## INSTRUCTIONS TO FOLLOW:
Restate word for word the lines that run from the one containing "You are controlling" to the last line of the data, both ends included.

>>>>>

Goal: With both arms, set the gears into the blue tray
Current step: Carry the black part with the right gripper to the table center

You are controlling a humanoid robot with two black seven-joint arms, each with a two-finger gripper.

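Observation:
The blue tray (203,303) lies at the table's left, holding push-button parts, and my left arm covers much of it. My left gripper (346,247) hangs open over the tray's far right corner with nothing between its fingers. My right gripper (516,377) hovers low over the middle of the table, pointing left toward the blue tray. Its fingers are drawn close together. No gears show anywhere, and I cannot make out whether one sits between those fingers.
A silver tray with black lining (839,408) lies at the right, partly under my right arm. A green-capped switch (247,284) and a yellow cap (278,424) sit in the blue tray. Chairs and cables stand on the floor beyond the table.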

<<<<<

## SOLVED PROBLEM:
You are controlling a humanoid robot with two black seven-joint arms, each with a two-finger gripper.

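Observation:
The blue tray (203,303) lies at the table's left, holding push-button parts, and my left arm covers much of it. My left gripper (346,247) hangs open over the tray's far right corner with nothing between its fingers. My right gripper (516,377) hovers low over the middle of the table, pointing left toward the blue tray. Its fingers are drawn close together. No gears show anywhere, and I cannot make out whether one sits between those fingers.
A silver tray with black lining (839,408) lies at the right, partly under my right arm. A green-capped switch (247,284) and a yellow cap (278,424) sit in the blue tray. Chairs and cables stand on the floor beyond the table.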

The exercise is done, with nothing more to add.